Sementara itu, untuk mempercepat pengembangan pariwisata yang inklusif dan berkelanjutan, Babel kini menjalankan sejumlah strategi kunci, antara lain penyusunan regulasi besar, termasuk Raperda Ripparprov 2025–2045. Peningkatan fasilitas destinasi melalui kolaborasi masyarakat, swasta, dan pemerintah.
Optimalisasi dukungan pendanaan dari pusat, BUMN, dan industri pariwisata. Peningkatan kompetensi SDM lewat pelatihan intensif. Diplomasi aviasi untuk memperluas rute dan akses udara. Promosi besar-besaran di platform nasional dan internasional serta penguatan kemitraan dengan berbagai pihak, dari pemerintah hingga komunitas global.
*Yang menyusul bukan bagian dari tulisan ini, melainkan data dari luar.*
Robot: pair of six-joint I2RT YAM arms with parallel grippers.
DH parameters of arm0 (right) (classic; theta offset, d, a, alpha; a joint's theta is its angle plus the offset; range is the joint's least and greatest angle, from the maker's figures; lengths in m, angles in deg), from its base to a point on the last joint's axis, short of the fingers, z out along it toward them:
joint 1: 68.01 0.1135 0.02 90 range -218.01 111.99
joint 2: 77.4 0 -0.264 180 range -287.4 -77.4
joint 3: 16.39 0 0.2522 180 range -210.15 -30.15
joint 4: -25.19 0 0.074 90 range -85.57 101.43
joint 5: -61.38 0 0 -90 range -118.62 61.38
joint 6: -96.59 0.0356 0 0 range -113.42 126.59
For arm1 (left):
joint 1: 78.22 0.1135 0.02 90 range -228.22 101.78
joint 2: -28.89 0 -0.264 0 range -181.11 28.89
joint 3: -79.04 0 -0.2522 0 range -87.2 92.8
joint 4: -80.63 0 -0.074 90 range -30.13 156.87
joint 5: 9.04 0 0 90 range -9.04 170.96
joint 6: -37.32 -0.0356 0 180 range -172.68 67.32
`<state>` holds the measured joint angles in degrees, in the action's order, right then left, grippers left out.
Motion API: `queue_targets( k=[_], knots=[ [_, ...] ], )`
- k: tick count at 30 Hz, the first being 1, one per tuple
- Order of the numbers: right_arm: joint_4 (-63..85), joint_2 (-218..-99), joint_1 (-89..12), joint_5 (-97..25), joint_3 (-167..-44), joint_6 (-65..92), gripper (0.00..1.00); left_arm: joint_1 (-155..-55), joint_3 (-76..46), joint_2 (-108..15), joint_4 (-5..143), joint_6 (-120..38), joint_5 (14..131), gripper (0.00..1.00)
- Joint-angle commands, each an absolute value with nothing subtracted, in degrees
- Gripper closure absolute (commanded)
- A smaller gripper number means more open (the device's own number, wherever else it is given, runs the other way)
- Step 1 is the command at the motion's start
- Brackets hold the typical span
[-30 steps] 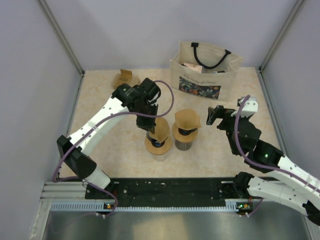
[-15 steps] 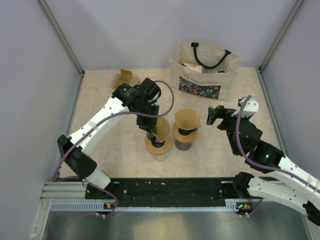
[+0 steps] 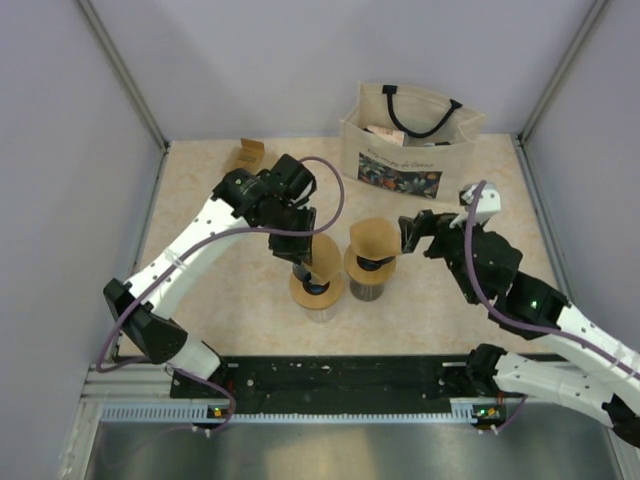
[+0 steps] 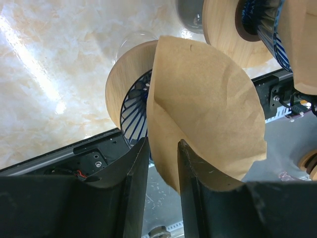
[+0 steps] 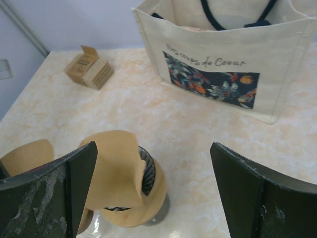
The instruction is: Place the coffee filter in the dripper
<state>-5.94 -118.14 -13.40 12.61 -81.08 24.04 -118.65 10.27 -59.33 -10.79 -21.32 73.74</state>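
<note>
My left gripper [image 3: 302, 267] is shut on a brown paper coffee filter [image 3: 326, 256] and holds it tilted over the left wooden dripper [image 3: 318, 291]. In the left wrist view the filter [image 4: 208, 109] passes between my fingers [image 4: 136, 173] just above the dripper's wooden ring [image 4: 119, 82]; its blue ribs show beside it. A second dripper [image 3: 368, 270] stands to the right with a filter [image 3: 373, 238] sitting crumpled in it. My right gripper [image 3: 412, 232] is wide open just right of it. The right wrist view shows that dripper [image 5: 148, 203] and its filter [image 5: 116, 168].
A canvas tote bag [image 3: 405, 140] stands at the back; it also shows in the right wrist view [image 5: 223, 74]. A small cardboard box [image 3: 248, 155] lies at the back left. The black rail [image 3: 340, 375] runs along the near edge. Grey walls close in both sides.
My right gripper has moved left, closer to the right dripper. My left arm has shifted a little left, still holding the filter over the left dripper.
</note>
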Motion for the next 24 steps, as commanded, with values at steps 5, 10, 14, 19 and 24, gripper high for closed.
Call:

"Langkah tersebut diarahkan untuk memastikan pengembangan pariwisata tidak hanya mempercantik destinasi, tetapi juga memberikan manfaat ekonomi yang merata," ucap Widya.
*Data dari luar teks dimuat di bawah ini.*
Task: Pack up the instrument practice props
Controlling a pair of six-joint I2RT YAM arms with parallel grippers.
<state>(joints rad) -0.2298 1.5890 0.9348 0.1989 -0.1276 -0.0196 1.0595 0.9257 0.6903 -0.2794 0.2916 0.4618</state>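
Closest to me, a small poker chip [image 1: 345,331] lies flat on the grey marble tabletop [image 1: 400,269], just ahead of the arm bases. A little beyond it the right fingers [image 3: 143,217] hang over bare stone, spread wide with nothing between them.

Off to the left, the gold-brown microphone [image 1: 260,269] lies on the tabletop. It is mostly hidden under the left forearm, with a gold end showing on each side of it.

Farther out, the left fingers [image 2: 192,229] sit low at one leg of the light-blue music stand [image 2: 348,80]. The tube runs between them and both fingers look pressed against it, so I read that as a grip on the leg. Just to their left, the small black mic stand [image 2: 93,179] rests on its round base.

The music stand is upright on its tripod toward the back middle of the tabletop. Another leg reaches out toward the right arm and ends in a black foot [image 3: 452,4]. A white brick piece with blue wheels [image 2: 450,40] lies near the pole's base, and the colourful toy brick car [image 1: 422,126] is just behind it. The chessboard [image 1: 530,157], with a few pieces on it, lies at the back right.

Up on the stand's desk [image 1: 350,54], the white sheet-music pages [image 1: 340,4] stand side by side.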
Memasuki usia ke-25 sebagai provinsi, Babel menatap masa depan dengan fokus pada transformasi ekonomi non-tambang. Pariwisata dipilih sebagai lokomotif baru untuk membuka peluang usaha, memperkuat ekonomi kreatif, dan mendorong munculnya lebih banyak desa wisata.
"Targetnya jelas peningkatan jumlah kunjungan wisatawan, tumbuhnya pelaku UMKM, dan terciptanya ekosistem pariwisata yang semakin kompetitif," ujarnya.
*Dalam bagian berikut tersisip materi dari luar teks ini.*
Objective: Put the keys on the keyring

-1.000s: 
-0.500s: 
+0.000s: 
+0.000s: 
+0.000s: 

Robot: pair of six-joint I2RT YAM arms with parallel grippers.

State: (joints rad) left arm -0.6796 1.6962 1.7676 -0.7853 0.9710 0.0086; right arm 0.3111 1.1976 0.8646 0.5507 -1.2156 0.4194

Pada akhirnya, kata dia, Babel ingin hadir sebagai destinasi internasional yang berkelanjutan dan menyejahterakan masyarakat.
"Pariwisata bukan sekadar soal tempat yang indah, tetapi tentang perubahan kehidupan di sekitarnya. Dan Babel kini sedang bergerak ke arah itu," tuturnya.